[Data excerpts]
Content starts

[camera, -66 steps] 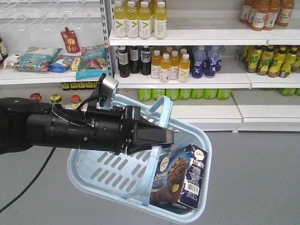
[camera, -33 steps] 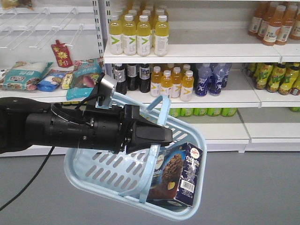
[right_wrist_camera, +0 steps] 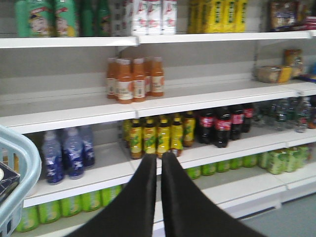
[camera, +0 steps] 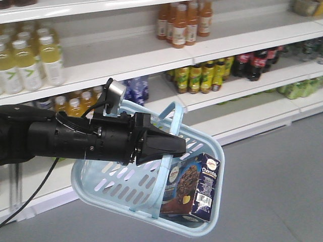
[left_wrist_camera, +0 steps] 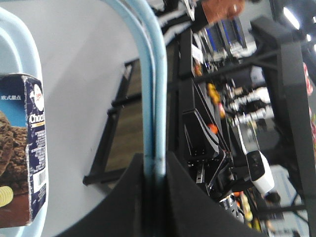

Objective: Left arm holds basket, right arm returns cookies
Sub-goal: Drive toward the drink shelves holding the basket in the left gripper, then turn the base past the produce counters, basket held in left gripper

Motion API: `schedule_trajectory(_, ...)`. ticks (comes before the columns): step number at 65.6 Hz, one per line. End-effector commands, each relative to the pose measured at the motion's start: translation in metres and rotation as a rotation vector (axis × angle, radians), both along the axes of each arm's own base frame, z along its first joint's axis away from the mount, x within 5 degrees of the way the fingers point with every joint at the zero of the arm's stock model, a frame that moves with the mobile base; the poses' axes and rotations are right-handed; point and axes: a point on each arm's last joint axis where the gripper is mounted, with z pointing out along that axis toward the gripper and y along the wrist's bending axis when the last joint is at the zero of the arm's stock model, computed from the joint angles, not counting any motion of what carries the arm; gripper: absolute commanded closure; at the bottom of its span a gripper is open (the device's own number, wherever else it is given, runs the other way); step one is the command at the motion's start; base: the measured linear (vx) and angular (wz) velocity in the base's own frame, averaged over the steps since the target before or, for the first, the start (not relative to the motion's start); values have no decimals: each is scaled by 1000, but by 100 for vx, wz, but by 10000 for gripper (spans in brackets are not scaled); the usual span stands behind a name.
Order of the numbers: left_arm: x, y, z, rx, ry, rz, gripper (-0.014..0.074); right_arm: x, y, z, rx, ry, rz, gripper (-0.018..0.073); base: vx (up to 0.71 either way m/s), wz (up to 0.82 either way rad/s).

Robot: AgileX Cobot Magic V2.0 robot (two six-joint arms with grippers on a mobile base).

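Supermarket aisle: long white shelving lined with bottled drinks, above plain grey floor. In the air before it, light blue basket, tilted, hanging by both swing handles from left gripper, jaws clamped tight on them. Inside, at the lower end, cookies box upright against the basket wall. Facing the shelves, right gripper, jaws together, empty.

Behind the basket the shelving has slid leftward and now runs at a slant. The pale yellow drinks have gone from top centre to far left, the snack bags have left view, and cola bottles have appeared at right.
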Motion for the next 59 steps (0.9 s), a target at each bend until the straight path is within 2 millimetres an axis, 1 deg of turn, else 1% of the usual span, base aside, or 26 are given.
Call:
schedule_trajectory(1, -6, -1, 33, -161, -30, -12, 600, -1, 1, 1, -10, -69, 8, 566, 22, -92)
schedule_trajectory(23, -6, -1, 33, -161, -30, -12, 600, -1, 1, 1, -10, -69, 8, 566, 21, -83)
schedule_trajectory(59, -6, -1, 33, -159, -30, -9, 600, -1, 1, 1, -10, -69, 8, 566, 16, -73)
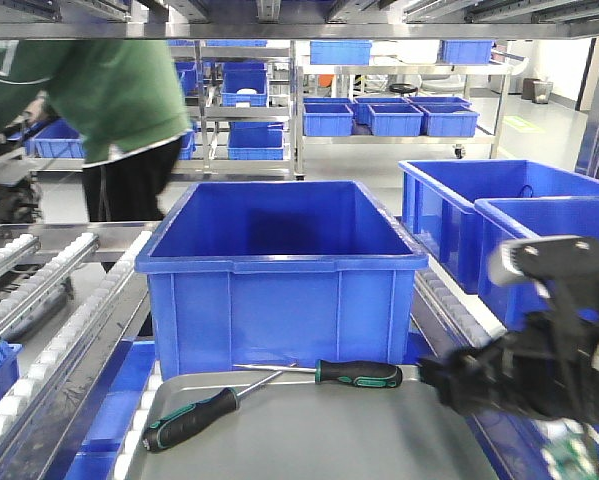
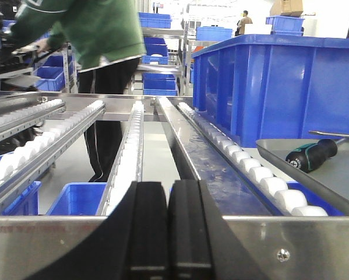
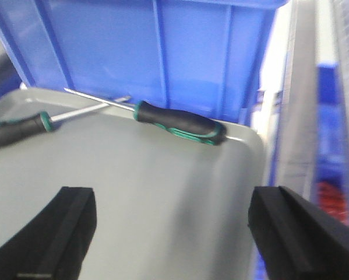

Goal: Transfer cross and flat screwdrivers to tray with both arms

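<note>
Both screwdrivers lie on the grey tray (image 1: 379, 440), in front of a blue bin. One (image 1: 359, 374) lies along the tray's far rim, its handle to the right. The other (image 1: 189, 418) lies slanted at the left, and the two shafts cross near the far rim. My right gripper (image 3: 171, 216) hangs open over the tray's near right part, short of the right-hand screwdriver (image 3: 180, 122), with nothing between its fingers. My left gripper (image 2: 168, 192) is shut and empty, low to the left of the tray (image 2: 279, 157), where one handle (image 2: 311, 154) shows.
A deep blue bin (image 1: 279, 270) stands right behind the tray. More blue bins (image 1: 499, 210) sit at the right. Roller conveyor rails (image 1: 39, 290) run along the left. A person in a green top (image 1: 89, 80) leans over at the back left.
</note>
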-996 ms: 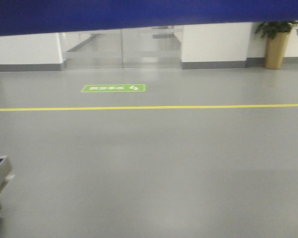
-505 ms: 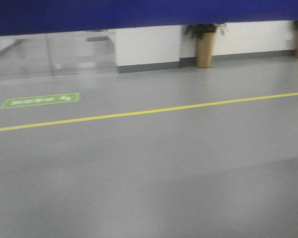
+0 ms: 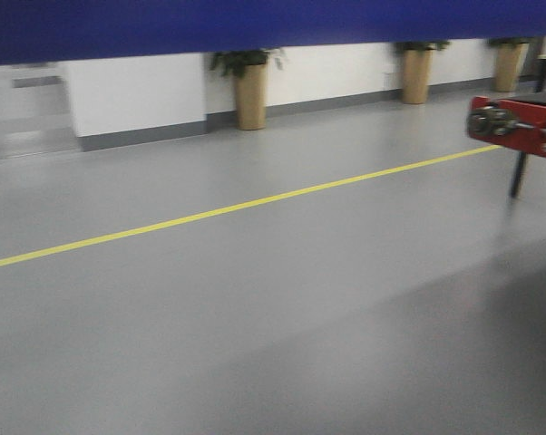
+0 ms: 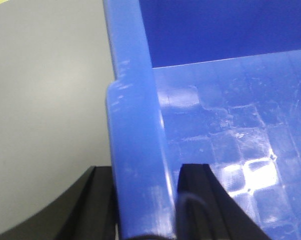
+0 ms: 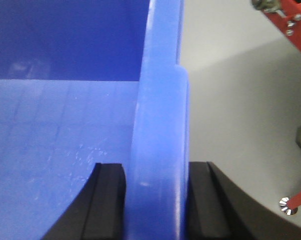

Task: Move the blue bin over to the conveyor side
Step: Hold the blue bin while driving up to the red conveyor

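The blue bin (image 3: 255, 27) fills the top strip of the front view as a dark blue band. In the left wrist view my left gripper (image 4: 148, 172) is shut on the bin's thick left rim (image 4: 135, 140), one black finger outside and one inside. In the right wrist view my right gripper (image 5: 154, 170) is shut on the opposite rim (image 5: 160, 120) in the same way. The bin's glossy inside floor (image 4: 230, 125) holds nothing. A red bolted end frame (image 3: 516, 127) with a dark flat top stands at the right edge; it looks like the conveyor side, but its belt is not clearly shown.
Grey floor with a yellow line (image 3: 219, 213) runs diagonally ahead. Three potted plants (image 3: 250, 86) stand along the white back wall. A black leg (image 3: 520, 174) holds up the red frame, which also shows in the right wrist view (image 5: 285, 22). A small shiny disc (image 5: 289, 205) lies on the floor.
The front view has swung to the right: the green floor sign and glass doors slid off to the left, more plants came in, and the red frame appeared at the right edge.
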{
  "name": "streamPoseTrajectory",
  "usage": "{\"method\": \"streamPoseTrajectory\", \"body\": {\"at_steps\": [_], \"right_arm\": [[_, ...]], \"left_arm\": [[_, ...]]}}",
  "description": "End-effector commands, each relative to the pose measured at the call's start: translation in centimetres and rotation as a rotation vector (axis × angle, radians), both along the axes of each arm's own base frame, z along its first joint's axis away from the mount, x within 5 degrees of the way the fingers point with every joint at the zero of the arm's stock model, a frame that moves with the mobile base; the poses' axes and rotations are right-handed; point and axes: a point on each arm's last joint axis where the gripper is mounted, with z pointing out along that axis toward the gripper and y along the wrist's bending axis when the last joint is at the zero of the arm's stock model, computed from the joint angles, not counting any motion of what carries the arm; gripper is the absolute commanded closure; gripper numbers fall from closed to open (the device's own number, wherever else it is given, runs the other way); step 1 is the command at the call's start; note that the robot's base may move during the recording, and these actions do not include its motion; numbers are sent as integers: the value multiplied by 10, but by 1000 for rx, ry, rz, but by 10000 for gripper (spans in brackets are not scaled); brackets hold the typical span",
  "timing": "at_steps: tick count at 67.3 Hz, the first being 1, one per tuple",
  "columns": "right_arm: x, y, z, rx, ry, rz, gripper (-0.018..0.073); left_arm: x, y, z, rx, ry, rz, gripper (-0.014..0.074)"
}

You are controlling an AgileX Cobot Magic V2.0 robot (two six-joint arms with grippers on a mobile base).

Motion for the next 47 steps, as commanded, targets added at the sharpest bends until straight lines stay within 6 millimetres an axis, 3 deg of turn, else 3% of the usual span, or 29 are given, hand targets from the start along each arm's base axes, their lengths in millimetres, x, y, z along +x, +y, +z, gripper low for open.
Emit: {"method": "streamPoseTrajectory", "body": {"at_steps": [1, 47], "right_arm": [[-1, -6, 16, -19, -156, -30, 631], [-1, -6, 17, -16, -172, -31, 631]], "left_arm": [[-4, 5, 14, 48, -119, 8, 604], [-4, 5, 14, 50, -120, 10, 604]]}}
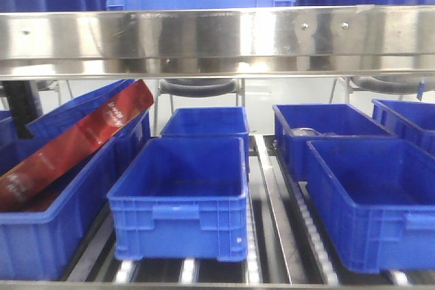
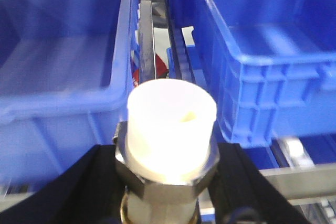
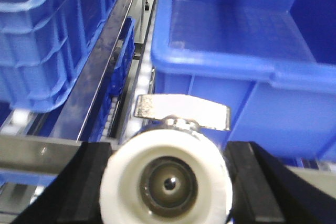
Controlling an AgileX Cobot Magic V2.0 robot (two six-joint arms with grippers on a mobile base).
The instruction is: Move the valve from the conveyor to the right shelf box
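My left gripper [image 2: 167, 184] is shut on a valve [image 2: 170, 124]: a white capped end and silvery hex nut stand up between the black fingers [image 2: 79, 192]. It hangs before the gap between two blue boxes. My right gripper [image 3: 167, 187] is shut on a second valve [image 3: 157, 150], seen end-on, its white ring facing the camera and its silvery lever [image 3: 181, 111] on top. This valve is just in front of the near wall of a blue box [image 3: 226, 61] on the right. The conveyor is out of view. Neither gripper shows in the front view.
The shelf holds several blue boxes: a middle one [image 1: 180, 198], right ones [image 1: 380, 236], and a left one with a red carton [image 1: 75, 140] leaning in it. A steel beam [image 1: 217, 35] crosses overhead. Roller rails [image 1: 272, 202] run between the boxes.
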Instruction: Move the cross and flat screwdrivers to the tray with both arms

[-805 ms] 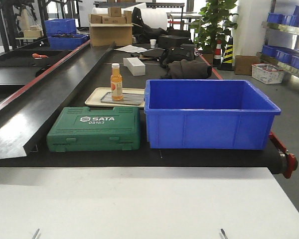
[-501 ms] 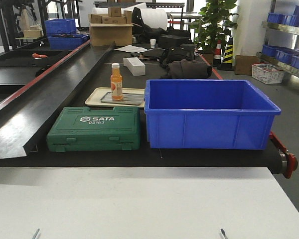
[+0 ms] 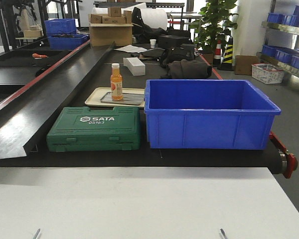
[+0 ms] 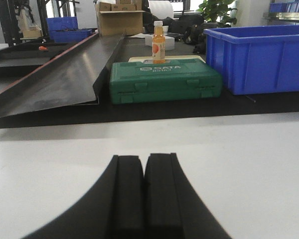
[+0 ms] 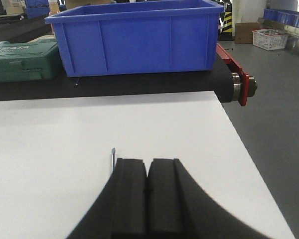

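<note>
We see little of the two screwdrivers: only thin silver steel shaft tips, with the handles outside every view. In the front view the left screwdriver pokes up from the near edge of the white tabletop at about 7 o'clock. The right screwdriver does the same at about 5 o'clock, well apart from it.

In the right wrist view that narrow, flat-ended tip stands just beside the right gripper, at its 10 o'clock. The black fingers there are pressed together with no gap. The tip lies outside them, and we cannot tell whether anything is clamped lower down.

The left gripper also has its black fingers closed against each other, low over the bare white top.

Beyond the table, at 12 o'clock on the black belt, a green plastic tool case sits just beside a deep blue plastic bin. Behind the case an orange bottle stands upright in a shallow beige tray.
</note>
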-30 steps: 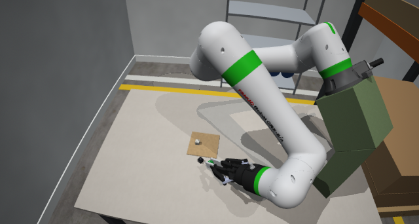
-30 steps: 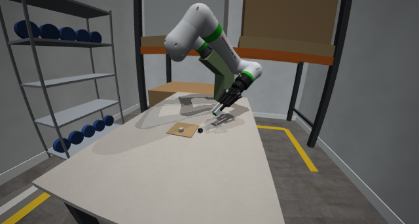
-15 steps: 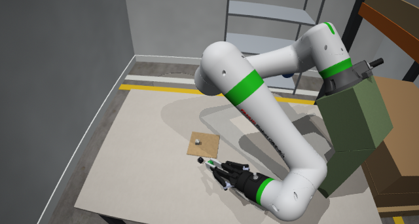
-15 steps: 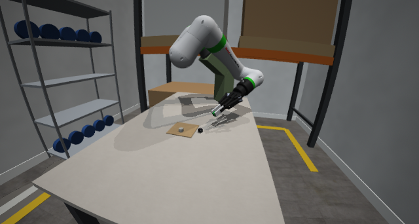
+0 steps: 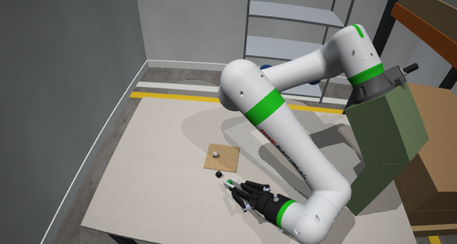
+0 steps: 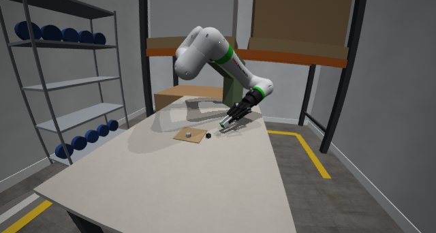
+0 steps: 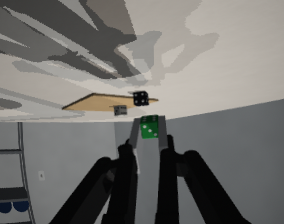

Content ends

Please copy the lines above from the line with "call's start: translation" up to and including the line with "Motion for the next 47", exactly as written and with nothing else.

Response to the exercise
  "description": "End-effector commands, each relative to the pose measured at the call's start: translation in centimetres and rotation as a rotation vector (axis × angle, radians), both along the axes of each arm's own base frame, z along its first joint's axis away from the mount, x within 5 degrees of the way the fingers point with every joint at the zero of the arm's stock model, a frame that moves with the mobile base; the poses' axes and rotations are right-handed; point and axes: a point on each arm's last joint axis where the gripper is mounted, with z pointing out along that axis toward the gripper and y along the wrist's bending axis when the last joint is at the zero of the arm's stock model, computed from the joint angles, not counting any motion of what carries the arm; gripper is the absolute commanded closure; gripper numbers fall from closed to open (the device's own number, wherever else it is given, runs the other way); step 1 is the command at the call's start; note that the robot's base may move during the recording, and these actions do not include its motion; numbers are sent as integers: the value multiplied by 10, but by 1000 for rx, ry, rz, but by 10000 for gripper (spans in brackets are not scaled); brackets hold the typical span",
  "timing": "at_steps: tick count at 67.3 Hz, the first being 1, one per tuple",
  "columns": "right_arm: x, y, z, rx, ry, rz, gripper (-0.018..0.073); left_arm: x, y, z, rx, ry, rz, gripper (-0.014..0.074)"
}

You are controlling an AgileX Cobot Magic V2.0 robot (two six-joint arms with grippers on a mobile base).

Motion for the next 47 steps, as commanded, targets added at the sharpest bends until straight lines stay within 6 millimetres an axis, 3 deg of turn, else 3% of the usual span, or 29 are given, hand targets from the start along each arm's base axes, their lengths in millimetres, x, y, z along +x, +y, +z, gripper low for open.

Nothing more is required for this exercise.